News Local news Jupiter and Sat­urn will appear to touch in clos­est con­junc­tion since 1623

Jupiter and Sat­urn will appear to touch in clos­est con­junc­tion since 1623

Stargaz­ers await rare Jupiter, Sat­urn conjunction

We are now just a week away from what astronomers are call­ing a rare con­junc­tion of the two largest plan­ets in our solar sys­tem: Jupiter and Saturn.

Just after sun­set on Decem­ber 21, the two plan­ets — although still 400 mil­lion miles apart — will appear to touch, illu­mi­nat­ing the night sky just days before Christ­mas. 

“The term con­junc­tion refers to any­time you have two celes­tial bod­ies which appear close,” said José Cotayo, edu­ca­tion spe­cial­ist at the Muse­um of Sci­ence and Indus­try in Tam­pa. “It’s often called the great con­junc­tion when it hap­pens with the two gas giants — those being Jupiter and Saturn.”

Great con­junc­tions are not that rare, occur­ring rough­ly every two decades based on the align­ing orbits of the planets.

How­ev­er, this year, stargaz­ers should get the best view of it in cen­turies.
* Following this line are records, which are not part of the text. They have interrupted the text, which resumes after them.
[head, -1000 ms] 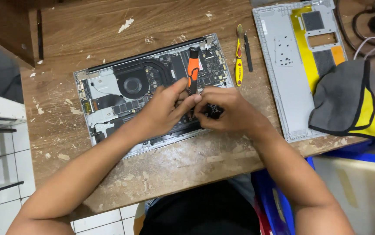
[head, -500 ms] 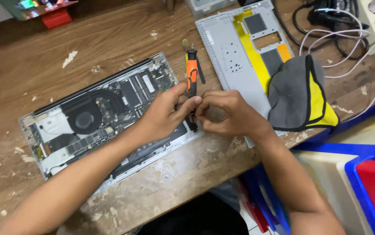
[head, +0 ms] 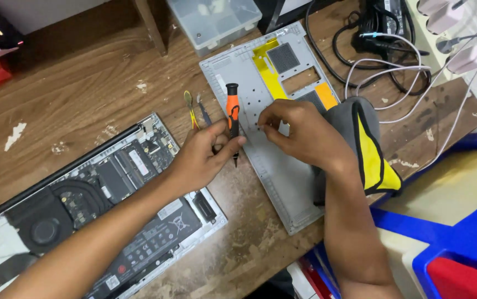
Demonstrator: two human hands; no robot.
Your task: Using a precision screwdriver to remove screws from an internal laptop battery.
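Nearest lies the opened laptop (head: 100,205) on the wooden surface (head: 72,94). Left hand (head: 202,158), fingers closed, grips an orange screwdriver (head: 232,119) upright; right hand (head: 299,133) pinches fingertips over the grey cover panel (head: 271,166). Beyond sit cables (head: 382,61).

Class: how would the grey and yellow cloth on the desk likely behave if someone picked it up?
The cloth lies slumped in folds over the cover panel, so it would likely be floppy. It looks thin, so probably light and unlikely to roll.
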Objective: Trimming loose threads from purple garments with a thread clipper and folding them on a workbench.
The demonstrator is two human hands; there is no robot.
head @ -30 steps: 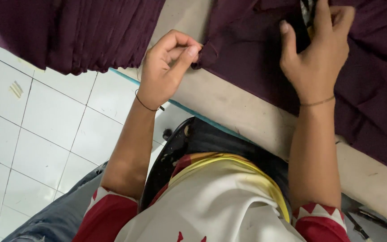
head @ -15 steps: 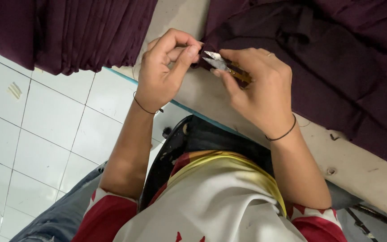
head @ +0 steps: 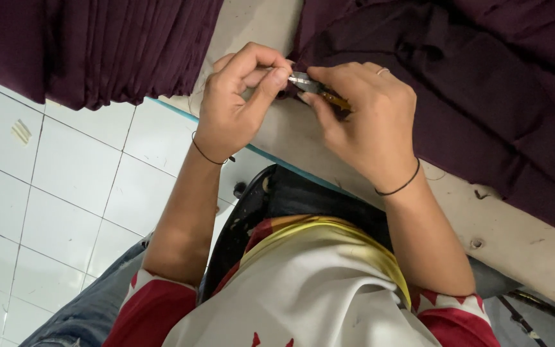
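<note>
My left hand (head: 236,103) pinches the edge of a dark maroon cloth (head: 483,83) between thumb and forefinger, at the table's near edge. My right hand (head: 367,122) holds small thread snips (head: 316,90) with metal blades and a yellowish handle. The blade tips meet the fingertips of my left hand at the pinched edge. The cloth spreads over the table to the right and far side.
More maroon cloth (head: 97,45) hangs in pleats off the table at upper left. The pale wooden table (head: 515,238) runs diagonally. White floor tiles (head: 52,186) lie to the left. A black stool (head: 245,225) sits under me.
My right hand left the cloth at upper right, came back holding the snips, and brought them to my left fingertips. My left hand kept pinching the cloth edge.
</note>
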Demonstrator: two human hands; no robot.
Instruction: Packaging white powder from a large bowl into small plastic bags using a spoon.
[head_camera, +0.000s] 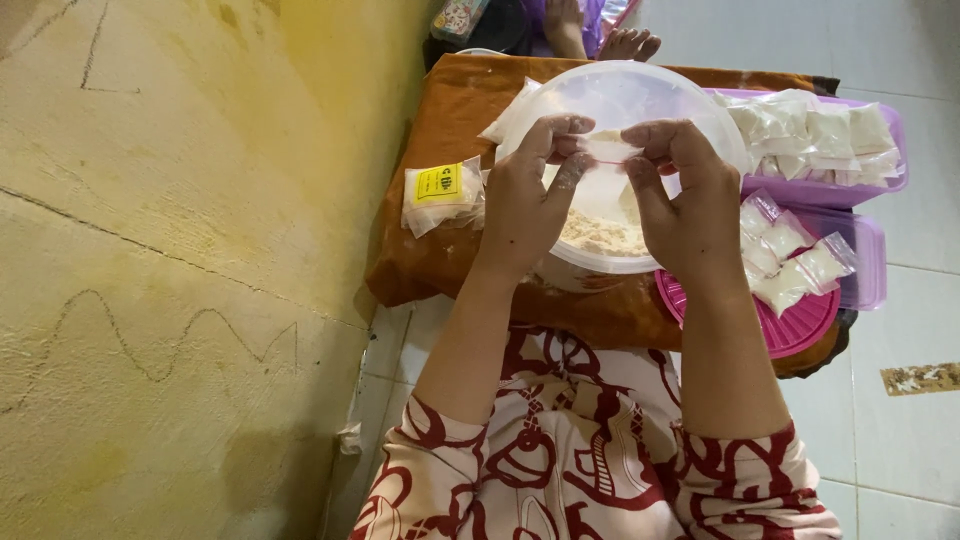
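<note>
Yellow, crayon-scribbled wall (180, 250) far left; next along, a stack of empty clear bags with a yellow label (440, 195) lying on the brown-covered worktop (430, 270); left hand (525, 205) up over the round clear tub (620, 100), grip pinching one end of a small clear bag (608, 148); pale powder (603, 236) low in the tub beneath; right hand (690, 215) opposite, grip pinching the bag's other end; filled packets (790, 265) heaped on a pink lid (790, 325) just right; more filled packets in a purple tray (895, 160) behind.
</note>
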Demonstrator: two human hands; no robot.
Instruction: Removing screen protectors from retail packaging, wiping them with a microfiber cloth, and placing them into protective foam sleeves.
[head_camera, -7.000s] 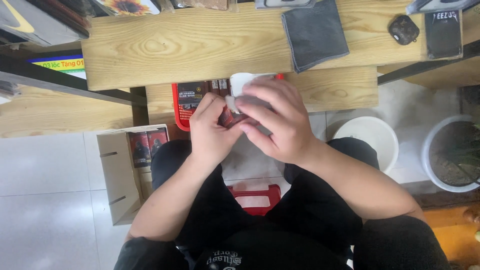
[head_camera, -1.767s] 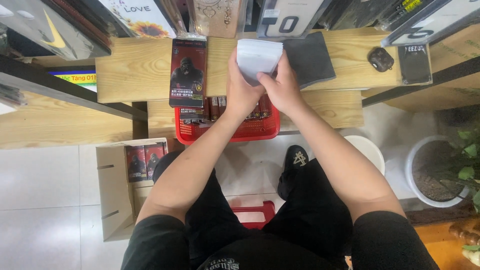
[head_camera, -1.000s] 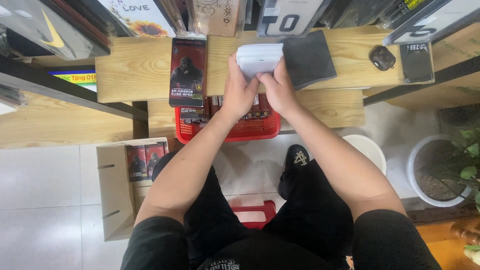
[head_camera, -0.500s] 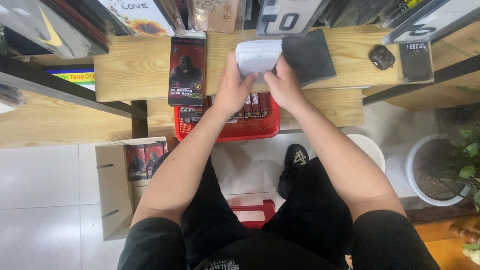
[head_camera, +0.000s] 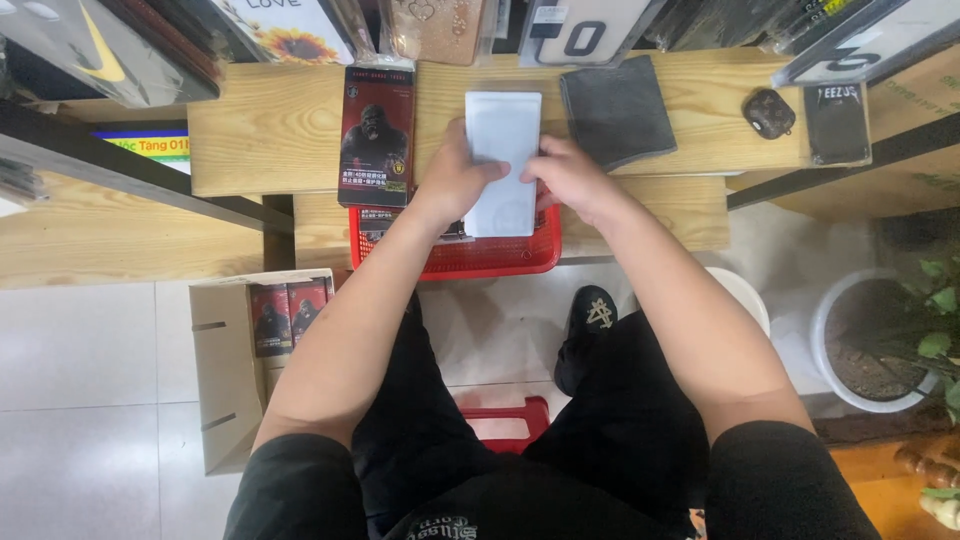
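Note:
A flat white rectangular pack (head_camera: 502, 150) stands lengthwise between both hands, its far end over the wooden shelf (head_camera: 250, 140). My left hand (head_camera: 455, 180) grips its left edge. My right hand (head_camera: 572, 178) holds its right edge near the lower corner. Under the pack and my hands sits a red plastic basket (head_camera: 470, 255) on the lower shelf board. A dark flat box with a gorilla picture (head_camera: 376, 135) lies just left of my left hand. A dark grey cloth (head_camera: 616, 110) lies right of the pack.
A small dark earbud case (head_camera: 768, 112) and a black phone case (head_camera: 836, 122) lie at the shelf's right end. An open cardboard box (head_camera: 235, 370) with more gorilla boxes stands on the floor at left. White pots (head_camera: 850, 340) stand at right. Packaged phone cases hang along the top.
The white pack has turned from lying crosswise to standing lengthwise and has come toward me, over the red basket. Both hands have stayed on its edges.

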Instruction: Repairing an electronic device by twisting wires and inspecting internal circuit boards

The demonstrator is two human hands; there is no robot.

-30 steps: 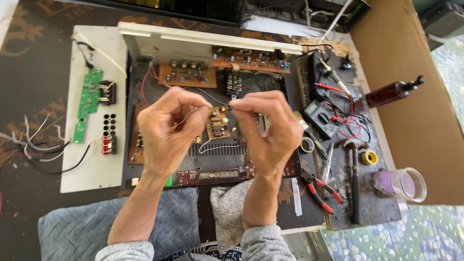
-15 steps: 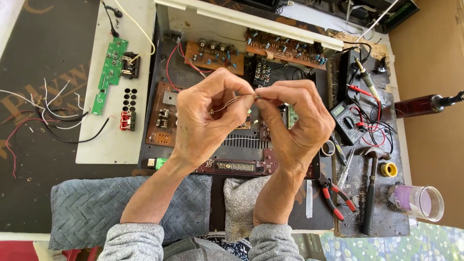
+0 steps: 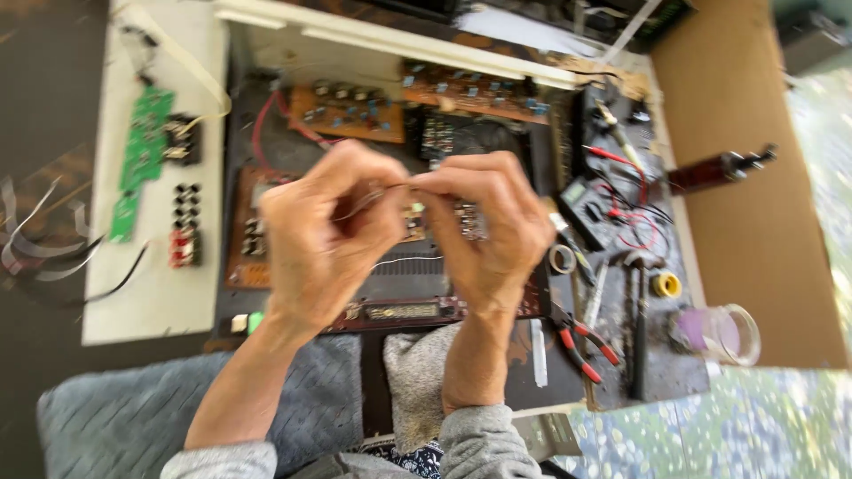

Jupiter and Sat­urn will appear the clos­est they have since 1623, accord­ing to NASA.

The two plan­ets have been draw­ing clos­er and clos­er togeth­er in the sky for months.

On Mon­day, they are expect­ed to appear as a sin­gle point of bright light, eas­i­ly seen in the south­west­ern sky from any­where, even with the naked eye.

 Astronomers say binoc­u­lars or tele­scopes will enhance the view­ing, mak­ing Saturn’s rings and Jupiter’s moons more visible.

Should skies remain clear, “you will be amazed,” Cotayo said.

If you miss the con­junc­tion this time around, Astronomers say it won’t be this close or this vis­i­ble again until 2080.